EXERCISE AIM |
Among the entries below, one stretch runs from the line that contains "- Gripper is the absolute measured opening" through the line that contains "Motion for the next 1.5". Repeat that stretch exactly, ends included, and only that.

Stored records

• • •

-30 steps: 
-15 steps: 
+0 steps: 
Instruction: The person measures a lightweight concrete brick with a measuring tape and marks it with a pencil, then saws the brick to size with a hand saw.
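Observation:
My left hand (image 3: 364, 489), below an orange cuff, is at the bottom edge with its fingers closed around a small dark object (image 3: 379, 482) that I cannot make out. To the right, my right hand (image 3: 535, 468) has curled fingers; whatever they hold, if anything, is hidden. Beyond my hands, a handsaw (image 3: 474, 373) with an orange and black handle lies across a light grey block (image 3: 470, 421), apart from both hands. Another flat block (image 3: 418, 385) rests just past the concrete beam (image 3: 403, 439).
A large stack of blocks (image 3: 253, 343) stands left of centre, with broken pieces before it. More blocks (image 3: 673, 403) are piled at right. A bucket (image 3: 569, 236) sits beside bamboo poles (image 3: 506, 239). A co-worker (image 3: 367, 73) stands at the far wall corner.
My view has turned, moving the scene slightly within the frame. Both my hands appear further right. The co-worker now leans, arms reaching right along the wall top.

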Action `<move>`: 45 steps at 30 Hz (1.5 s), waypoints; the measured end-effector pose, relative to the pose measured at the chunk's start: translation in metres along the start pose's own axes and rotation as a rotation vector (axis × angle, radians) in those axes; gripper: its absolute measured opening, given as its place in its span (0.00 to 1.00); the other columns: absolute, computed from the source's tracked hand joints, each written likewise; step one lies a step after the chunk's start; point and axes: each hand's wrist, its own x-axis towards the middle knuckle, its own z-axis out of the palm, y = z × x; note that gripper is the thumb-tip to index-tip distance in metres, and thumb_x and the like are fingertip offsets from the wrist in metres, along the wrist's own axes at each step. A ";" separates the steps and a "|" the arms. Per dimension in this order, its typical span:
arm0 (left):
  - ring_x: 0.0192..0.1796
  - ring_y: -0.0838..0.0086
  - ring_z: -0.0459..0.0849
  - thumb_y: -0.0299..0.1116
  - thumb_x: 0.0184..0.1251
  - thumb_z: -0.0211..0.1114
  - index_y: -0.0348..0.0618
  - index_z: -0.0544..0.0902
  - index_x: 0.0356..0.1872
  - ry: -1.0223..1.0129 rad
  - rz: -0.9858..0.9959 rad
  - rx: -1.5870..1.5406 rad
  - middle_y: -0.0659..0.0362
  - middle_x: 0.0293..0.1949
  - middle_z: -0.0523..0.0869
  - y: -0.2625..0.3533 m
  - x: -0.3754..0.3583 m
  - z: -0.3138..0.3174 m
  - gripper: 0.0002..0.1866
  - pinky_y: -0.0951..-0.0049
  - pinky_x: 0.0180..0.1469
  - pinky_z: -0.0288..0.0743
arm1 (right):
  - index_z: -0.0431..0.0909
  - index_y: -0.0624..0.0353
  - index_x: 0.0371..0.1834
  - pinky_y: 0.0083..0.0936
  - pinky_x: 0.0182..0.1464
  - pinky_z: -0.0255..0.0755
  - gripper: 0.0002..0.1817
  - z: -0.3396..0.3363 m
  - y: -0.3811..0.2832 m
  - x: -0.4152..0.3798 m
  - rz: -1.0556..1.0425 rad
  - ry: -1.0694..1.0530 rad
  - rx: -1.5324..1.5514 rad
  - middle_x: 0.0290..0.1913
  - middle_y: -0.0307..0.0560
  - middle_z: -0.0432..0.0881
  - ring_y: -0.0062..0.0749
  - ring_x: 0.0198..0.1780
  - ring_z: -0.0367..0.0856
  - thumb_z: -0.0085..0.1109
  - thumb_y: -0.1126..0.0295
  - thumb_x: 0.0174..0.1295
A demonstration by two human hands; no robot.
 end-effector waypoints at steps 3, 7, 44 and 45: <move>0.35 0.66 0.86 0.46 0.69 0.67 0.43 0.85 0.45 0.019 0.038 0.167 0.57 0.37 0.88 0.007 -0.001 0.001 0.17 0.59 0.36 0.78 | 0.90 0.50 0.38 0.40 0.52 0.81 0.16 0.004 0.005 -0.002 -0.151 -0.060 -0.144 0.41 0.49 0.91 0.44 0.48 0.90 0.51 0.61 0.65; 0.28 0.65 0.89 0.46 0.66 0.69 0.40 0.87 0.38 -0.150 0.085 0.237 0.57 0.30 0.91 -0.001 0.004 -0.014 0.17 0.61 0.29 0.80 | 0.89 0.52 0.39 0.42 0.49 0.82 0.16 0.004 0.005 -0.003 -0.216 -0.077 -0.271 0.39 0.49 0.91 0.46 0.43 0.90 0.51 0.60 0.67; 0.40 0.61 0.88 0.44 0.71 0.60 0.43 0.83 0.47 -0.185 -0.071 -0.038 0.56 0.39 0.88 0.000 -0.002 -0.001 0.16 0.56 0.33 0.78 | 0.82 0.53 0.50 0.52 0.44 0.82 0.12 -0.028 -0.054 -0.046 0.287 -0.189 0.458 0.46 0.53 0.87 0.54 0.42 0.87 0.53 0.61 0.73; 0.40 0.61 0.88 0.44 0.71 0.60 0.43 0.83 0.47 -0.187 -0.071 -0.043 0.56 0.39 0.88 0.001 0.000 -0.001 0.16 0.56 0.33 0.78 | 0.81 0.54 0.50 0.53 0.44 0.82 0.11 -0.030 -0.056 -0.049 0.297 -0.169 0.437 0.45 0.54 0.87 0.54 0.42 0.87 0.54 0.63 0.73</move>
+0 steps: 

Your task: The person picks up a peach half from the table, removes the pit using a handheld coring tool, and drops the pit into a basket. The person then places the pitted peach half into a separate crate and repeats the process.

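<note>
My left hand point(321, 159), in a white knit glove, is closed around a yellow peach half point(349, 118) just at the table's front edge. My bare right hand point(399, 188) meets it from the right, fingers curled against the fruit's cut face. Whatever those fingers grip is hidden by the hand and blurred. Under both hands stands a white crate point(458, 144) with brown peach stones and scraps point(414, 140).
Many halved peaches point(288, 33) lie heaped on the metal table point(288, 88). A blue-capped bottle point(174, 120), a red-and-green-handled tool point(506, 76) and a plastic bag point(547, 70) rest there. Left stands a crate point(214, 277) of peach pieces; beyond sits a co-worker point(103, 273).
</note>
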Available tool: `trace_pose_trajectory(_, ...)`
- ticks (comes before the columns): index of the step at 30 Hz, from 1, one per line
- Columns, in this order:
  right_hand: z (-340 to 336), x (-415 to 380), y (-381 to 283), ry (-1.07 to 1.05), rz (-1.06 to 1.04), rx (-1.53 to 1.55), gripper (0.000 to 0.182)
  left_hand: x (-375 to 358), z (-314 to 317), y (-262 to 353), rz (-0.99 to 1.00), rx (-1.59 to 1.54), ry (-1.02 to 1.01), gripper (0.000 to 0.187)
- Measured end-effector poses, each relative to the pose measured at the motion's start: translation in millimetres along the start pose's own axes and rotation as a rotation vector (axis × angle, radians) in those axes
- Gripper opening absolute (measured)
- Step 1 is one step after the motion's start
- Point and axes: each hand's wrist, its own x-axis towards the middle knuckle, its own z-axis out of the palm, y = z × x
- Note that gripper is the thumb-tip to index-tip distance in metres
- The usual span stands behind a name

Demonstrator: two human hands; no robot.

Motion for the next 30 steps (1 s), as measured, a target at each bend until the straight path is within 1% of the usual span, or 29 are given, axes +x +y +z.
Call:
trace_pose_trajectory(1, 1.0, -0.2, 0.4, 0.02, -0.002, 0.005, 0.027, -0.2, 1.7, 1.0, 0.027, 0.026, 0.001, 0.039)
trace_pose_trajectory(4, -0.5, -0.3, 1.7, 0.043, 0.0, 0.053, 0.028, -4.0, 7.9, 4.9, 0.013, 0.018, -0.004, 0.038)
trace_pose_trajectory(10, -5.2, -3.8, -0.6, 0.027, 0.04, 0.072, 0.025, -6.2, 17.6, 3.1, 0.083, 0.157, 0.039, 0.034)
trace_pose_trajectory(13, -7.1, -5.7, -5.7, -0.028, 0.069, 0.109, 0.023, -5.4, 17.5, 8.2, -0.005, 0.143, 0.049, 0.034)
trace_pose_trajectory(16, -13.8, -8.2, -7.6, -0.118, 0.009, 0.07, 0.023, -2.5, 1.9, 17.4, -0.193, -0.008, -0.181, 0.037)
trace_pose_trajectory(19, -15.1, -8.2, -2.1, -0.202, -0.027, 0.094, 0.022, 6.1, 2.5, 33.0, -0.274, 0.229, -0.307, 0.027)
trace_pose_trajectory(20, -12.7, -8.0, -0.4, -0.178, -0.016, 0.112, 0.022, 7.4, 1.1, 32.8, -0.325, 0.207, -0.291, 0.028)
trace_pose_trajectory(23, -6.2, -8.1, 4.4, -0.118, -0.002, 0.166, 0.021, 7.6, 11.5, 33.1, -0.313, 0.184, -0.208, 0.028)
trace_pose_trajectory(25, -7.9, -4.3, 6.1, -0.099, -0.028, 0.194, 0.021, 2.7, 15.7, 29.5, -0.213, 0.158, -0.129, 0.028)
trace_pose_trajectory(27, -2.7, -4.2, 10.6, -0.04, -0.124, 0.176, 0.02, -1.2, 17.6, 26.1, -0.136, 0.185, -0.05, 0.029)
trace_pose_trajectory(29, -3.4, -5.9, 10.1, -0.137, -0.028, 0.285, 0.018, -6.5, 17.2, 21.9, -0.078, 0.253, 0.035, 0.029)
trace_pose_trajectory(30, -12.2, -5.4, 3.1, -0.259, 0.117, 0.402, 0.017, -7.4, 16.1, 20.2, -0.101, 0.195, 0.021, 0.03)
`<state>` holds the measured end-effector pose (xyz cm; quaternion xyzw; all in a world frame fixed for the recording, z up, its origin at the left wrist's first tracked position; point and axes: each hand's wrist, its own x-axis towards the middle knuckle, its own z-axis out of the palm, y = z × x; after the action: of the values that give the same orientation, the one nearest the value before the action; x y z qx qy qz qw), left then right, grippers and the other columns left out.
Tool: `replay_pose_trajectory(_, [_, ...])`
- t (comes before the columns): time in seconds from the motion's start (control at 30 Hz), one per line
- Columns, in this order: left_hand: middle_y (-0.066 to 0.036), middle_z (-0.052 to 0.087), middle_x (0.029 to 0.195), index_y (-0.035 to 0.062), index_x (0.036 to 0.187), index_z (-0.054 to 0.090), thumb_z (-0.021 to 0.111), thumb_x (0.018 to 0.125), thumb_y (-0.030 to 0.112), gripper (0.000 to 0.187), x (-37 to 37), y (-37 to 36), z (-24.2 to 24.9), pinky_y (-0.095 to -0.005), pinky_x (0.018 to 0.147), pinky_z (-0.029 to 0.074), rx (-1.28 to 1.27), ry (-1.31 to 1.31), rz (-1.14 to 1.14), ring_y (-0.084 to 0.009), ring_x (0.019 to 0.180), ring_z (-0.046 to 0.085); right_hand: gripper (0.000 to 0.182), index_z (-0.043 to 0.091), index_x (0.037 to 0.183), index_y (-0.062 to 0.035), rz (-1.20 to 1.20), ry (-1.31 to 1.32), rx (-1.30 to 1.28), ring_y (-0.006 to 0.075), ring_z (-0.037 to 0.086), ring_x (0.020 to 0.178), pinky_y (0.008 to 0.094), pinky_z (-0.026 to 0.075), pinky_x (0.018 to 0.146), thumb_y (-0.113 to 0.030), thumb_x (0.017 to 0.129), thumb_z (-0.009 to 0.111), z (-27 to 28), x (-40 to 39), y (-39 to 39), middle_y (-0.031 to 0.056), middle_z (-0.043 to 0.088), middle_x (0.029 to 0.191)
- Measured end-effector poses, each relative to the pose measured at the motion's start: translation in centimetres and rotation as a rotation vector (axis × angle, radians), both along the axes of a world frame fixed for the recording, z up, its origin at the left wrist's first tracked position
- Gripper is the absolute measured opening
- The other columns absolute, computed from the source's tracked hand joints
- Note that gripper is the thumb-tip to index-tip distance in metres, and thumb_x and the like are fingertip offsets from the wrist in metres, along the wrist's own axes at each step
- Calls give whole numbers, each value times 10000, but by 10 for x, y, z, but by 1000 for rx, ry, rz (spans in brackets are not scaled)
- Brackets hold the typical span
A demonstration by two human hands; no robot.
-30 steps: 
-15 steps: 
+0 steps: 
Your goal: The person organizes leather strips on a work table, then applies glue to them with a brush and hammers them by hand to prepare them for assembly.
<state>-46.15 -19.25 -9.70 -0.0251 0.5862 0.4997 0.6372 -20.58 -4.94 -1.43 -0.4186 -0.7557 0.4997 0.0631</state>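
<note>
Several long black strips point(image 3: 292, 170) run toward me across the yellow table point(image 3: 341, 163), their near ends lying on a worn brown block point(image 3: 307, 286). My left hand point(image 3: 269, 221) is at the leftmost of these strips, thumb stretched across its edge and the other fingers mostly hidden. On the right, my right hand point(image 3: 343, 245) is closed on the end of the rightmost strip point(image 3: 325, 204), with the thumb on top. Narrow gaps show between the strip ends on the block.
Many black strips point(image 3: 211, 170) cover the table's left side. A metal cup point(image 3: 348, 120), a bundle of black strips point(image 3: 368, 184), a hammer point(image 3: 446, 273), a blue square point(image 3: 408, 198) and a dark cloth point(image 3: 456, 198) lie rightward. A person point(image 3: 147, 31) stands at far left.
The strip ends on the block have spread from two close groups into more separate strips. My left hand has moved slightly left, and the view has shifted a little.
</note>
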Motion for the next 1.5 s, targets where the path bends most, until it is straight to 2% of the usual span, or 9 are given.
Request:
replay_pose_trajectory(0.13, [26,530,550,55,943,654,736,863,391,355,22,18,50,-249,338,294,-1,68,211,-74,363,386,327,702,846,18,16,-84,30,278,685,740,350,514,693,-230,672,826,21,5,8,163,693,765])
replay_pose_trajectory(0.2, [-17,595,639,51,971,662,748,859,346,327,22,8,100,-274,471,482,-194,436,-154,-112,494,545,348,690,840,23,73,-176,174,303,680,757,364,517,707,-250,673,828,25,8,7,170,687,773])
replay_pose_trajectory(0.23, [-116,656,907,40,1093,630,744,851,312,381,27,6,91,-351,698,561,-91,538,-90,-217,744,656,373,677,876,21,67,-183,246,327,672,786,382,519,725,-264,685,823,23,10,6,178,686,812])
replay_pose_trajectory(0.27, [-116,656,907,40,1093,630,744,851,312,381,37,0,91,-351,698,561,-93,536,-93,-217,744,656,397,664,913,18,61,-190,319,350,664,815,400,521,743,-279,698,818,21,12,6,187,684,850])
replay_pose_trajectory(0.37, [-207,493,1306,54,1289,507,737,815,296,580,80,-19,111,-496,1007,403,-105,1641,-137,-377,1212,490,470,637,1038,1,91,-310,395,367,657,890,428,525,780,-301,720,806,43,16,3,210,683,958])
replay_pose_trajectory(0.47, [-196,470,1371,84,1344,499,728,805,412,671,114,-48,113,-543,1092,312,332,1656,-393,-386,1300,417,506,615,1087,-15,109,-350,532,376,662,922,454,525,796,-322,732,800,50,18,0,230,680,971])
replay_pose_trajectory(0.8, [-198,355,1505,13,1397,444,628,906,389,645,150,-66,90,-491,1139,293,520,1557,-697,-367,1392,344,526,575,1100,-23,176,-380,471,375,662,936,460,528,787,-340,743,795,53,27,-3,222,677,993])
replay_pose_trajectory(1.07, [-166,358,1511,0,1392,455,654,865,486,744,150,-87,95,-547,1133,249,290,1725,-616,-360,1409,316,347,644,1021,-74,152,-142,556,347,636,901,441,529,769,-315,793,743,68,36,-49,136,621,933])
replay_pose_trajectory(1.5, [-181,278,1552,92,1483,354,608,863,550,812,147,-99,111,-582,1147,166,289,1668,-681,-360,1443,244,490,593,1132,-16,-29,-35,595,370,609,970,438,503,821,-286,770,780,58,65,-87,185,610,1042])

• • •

WRITTEN REPLY |
- Gripper is the absolute measured opening
- The other columns absolute, computed from the source's tracked hand joints
- Note that gripper is the thumb-tip to index-tip distance in metres, and thumb_x and the like are fingertip offsets from the wrist in metres, along the wrist's own axes at each step
- Calls give whole numbers, each value times 10000, but by 10 for x, y, z, but by 1000 for rx, ry, rz (spans in brackets are not scaled)
- Brackets hold the typical span
A demonstration by two human hands; no robot.
-30 steps: 
-15 steps: 
+0 steps: 
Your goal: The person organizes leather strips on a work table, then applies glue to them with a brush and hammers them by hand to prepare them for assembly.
<state>-46.15 -19.25 -9.70 -0.0251 0.5862 0.4997 0.6372 -20.58 -4.94 -1.43 -0.4186 -0.7557 0.4997 0.0631</state>
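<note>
Several long black strips point(image 3: 292, 170) run toward me across the yellow table point(image 3: 341, 163), their near ends lying on a worn brown block point(image 3: 307, 286). My left hand point(image 3: 269, 221) is at the leftmost of these strips, thumb stretched across its edge and the other fingers mostly hidden. On the right, my right hand point(image 3: 343, 245) is closed on the end of the rightmost strip point(image 3: 325, 204), with the thumb on top. Narrow gaps show between the strip ends on the block.
Many black strips point(image 3: 211, 170) cover the table's left side. A metal cup point(image 3: 348, 120), a bundle of black strips point(image 3: 368, 184), a hammer point(image 3: 446, 273), a blue square point(image 3: 408, 198) and a dark cloth point(image 3: 456, 198) lie rightward. A person point(image 3: 147, 31) stands at far left.
The strip ends on the block have spread from two close groups into more separate strips. My left hand has moved slightly left, and the view has shifted a little.
</note>
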Motion for the next 1.5 s, targets where the path bends most, until it is straight to 2% of the usual span, or 9 are given.

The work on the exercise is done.